___ Data excerpts

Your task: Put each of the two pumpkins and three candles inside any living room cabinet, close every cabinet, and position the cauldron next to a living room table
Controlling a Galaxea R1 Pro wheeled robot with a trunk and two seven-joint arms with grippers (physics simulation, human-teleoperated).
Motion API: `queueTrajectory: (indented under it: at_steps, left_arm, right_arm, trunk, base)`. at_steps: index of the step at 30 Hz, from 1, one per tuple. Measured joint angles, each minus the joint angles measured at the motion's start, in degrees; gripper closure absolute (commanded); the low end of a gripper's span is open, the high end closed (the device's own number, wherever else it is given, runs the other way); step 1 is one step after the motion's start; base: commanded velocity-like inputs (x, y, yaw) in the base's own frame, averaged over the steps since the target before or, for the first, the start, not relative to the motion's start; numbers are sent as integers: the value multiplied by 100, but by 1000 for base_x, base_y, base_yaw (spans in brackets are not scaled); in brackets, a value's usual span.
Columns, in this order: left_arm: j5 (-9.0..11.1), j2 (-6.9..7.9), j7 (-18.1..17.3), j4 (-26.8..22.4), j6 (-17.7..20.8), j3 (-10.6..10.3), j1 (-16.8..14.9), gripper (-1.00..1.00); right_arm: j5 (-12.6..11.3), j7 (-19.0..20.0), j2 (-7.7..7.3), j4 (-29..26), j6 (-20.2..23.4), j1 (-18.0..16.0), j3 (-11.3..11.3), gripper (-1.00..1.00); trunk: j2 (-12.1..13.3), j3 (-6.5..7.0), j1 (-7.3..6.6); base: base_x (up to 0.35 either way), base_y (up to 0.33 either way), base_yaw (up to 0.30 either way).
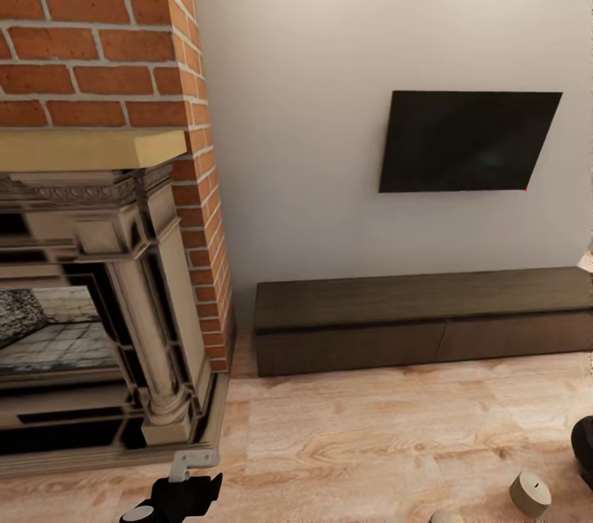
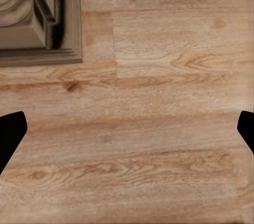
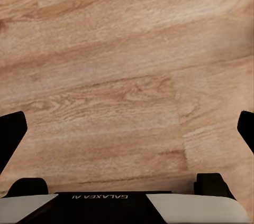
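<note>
Presently the robot is judged to be in transit, approaching the cabinet [image 1: 420, 325], which stands shut against the white wall beneath a dark wall screen [image 1: 468, 141]; nothing has yet been picked up. The left claw [image 2: 127, 129] shows only two dark fingertips at the frame edges, spread wide apart over bare wooden floor [image 2: 159, 145], with nothing between them. The right claw [image 3: 127, 129] is likewise fully spread and empty above the floor, the robot's own white-and-black base [image 3: 127, 205] below it. In the head view a pale cylindrical candle [image 1: 529, 494] stands on the floor near the lower right corner, a second pale object [image 1: 445, 517], cut by the frame, just beside it, and a black rounded form, probably the cauldron [image 1: 584, 449], at the right edge. No pumpkin can be made out. The next move calls for turning rightward toward these items and lowering a claw over the candle. A brick fireplace [image 1: 107, 218] with its stone surround crowds the left side and limits swing room there.
</note>
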Motion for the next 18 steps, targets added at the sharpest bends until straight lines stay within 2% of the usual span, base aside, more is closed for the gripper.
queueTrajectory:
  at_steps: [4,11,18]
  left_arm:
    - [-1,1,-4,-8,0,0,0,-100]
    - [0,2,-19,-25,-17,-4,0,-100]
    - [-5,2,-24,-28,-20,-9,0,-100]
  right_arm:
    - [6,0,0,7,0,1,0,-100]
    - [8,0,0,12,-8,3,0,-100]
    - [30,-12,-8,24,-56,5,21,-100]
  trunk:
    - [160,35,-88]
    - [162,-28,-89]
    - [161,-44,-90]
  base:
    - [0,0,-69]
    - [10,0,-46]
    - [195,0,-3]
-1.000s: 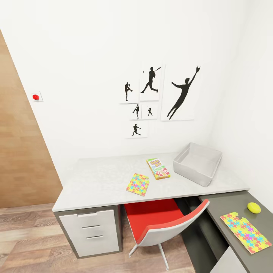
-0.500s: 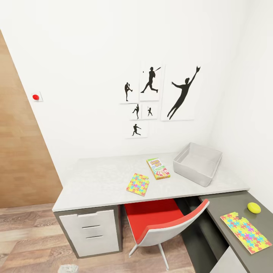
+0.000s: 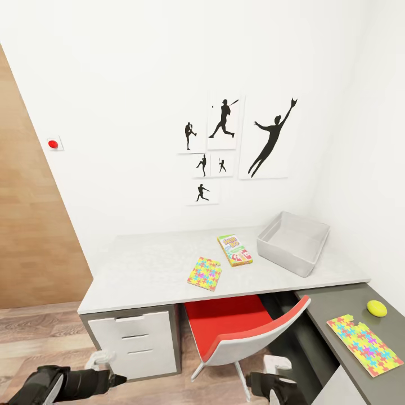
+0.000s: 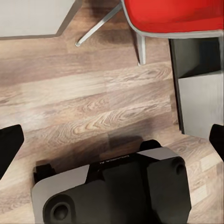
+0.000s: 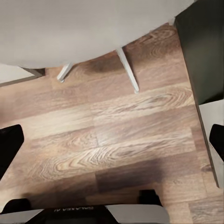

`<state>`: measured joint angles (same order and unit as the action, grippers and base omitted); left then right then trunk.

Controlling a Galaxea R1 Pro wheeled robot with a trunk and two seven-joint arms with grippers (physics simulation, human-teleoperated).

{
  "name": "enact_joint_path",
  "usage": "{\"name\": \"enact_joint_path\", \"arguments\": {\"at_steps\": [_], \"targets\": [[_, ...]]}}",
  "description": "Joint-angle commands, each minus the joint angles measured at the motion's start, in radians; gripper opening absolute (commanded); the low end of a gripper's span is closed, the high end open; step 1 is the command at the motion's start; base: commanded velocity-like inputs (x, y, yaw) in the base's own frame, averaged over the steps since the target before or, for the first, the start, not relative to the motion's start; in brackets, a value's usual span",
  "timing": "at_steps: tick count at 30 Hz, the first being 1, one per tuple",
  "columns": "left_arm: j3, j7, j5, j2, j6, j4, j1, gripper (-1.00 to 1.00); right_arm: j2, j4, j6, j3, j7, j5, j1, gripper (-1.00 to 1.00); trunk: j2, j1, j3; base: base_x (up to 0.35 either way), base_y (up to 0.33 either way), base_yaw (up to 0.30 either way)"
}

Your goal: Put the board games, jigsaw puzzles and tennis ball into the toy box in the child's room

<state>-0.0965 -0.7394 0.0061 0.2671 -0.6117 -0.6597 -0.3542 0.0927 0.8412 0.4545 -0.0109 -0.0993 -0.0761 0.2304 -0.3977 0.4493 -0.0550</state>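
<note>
The pale grey toy box (image 3: 292, 243) stands empty at the back right of the table (image 3: 146, 270). Left of it lies a "SKIP BO" board game (image 3: 234, 250), and a bright jigsaw puzzle (image 3: 205, 273) lies nearer the front edge. A second jigsaw puzzle (image 3: 365, 344) and the yellow-green tennis ball (image 3: 377, 307) rest on the dark grey end section. The bed is out of view. My left arm (image 3: 67, 383) and right arm (image 3: 275, 387) show low at the head view's bottom edge, below the tabletop. My left gripper (image 4: 112, 142) and right gripper (image 5: 112, 142) hang open over the wood floor, holding nothing.
A red and white swivel chair (image 3: 247, 332) is tucked under the table, between the white drawers (image 3: 135, 343) and the dark end section. My own base (image 4: 112, 191) shows below the left gripper. A wooden panel (image 3: 28, 225) stands at the left, and baseball silhouettes (image 3: 236, 140) hang on the wall.
Both arms have risen into the bottom of the head view, the left one first. The table, the toys and the camera have not moved.
</note>
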Motion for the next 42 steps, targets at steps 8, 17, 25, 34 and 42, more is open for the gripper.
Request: {"name": "enact_joint_path", "arguments": {"at_steps": [8,17,25,34,42], "targets": [[-0.004,-0.045,0.001,0.006,-0.189,-0.214,-0.002,1.0,0.003,0.208,0.214,-0.003,0.003,-0.024,0.001,1.0,-0.002,0.001,-0.002,0.0,0.0,0.0],[-0.045,-0.148,-0.001,0.007,-0.318,-0.386,-0.001,1.0,0.004,0.34,0.295,-0.006,0.038,-0.052,0.002,1.0,-0.002,0.001,-0.002,0.0,0.0,0.0],[-0.081,-0.207,-0.003,0.008,-0.332,-0.41,-0.002,1.0,0.004,0.454,0.349,-0.004,0.047,-0.063,0.001,1.0,-0.002,0.001,-0.002,0.0,0.0,0.0],[-0.088,-0.255,0.0,0.007,-0.338,-0.423,-0.002,1.0,0.007,0.533,0.367,0.002,0.077,-0.08,0.002,1.0,-0.002,0.001,-0.002,0.0,0.0,0.0],[-0.089,-0.314,0.0,0.006,-0.343,-0.471,-0.002,1.0,0.007,0.602,0.372,0.008,0.101,-0.102,0.002,1.0,-0.002,0.001,-0.002,0.0,0.0,0.0]]}}
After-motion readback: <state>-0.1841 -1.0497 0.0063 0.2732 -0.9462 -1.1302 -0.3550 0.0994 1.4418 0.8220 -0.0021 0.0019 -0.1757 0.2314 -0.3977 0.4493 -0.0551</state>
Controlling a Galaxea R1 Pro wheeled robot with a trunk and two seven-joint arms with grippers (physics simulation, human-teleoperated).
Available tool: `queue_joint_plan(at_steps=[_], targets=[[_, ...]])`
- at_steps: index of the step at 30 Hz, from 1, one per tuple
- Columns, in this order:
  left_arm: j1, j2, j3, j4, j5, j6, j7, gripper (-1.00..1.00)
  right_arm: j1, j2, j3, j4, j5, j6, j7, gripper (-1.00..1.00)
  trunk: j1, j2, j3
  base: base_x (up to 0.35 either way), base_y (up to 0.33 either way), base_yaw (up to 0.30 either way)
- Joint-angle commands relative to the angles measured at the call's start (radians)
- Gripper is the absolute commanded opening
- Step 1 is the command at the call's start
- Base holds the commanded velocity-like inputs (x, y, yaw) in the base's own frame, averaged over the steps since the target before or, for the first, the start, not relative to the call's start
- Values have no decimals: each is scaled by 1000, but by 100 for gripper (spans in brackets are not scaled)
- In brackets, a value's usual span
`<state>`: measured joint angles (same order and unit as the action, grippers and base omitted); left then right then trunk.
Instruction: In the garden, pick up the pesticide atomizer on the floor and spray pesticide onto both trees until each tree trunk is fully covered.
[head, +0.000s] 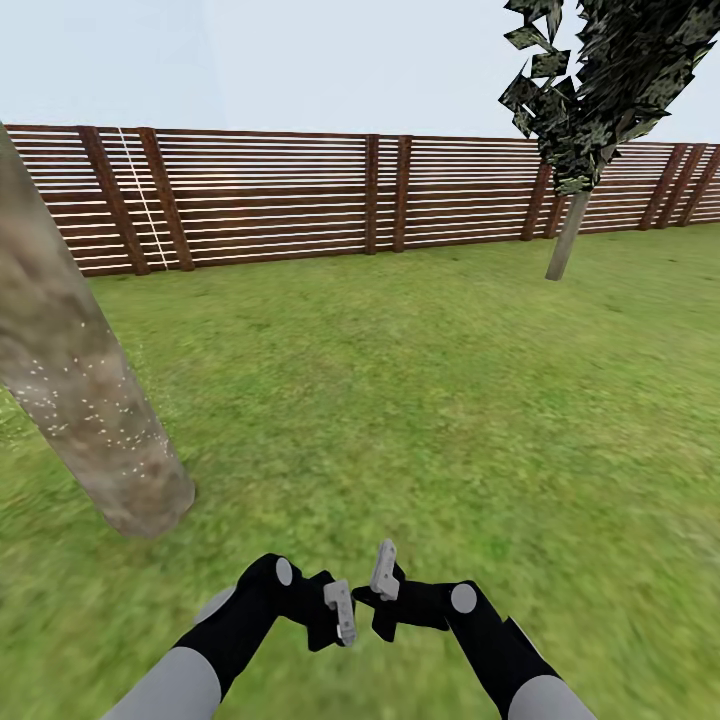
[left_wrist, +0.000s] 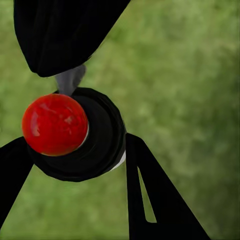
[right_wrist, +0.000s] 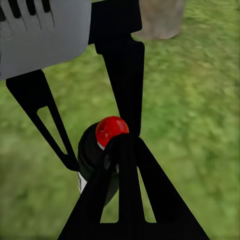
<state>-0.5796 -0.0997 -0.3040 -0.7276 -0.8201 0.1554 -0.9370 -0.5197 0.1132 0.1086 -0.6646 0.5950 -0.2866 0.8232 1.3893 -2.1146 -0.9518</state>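
Left wrist view: left pincer (left_wrist: 75, 165), black fingers clamped on the red-capped, black-collared, white-bodied pesticide atomizer (left_wrist: 55, 125). Right pincer (right_wrist: 100, 150) beside it, fingers apart around the red cap. Blotchy green grass floor (head: 420, 400) beneath. Mottled grey-tan tree trunk (head: 80, 400), white-speckled, near left; brown slat fence (head: 300, 200) beyond.

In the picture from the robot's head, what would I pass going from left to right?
Speckled near tree trunk → left gripper → right gripper → far tree by the wooden fence, all over the grass.
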Motion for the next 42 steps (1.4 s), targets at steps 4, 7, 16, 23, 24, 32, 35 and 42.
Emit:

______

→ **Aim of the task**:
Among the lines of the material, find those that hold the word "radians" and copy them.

→ **Response area**:
  "description": "Joint-angle commands, each minus the joint angles measured at the motion's start, in radians; gripper opening absolute (commanded); the low end of a gripper's span is closed, the high end open; step 1 is the command at the motion's start; base: commanded velocity-like inputs (x, y, yaw) in the base's own frame, averaged over the steps since the target before or, for the first, the start, not relative to the motion's start; in brackets, a value's usual span",
- Joint-angle commands relative to the angles measured at the call's start (radians)

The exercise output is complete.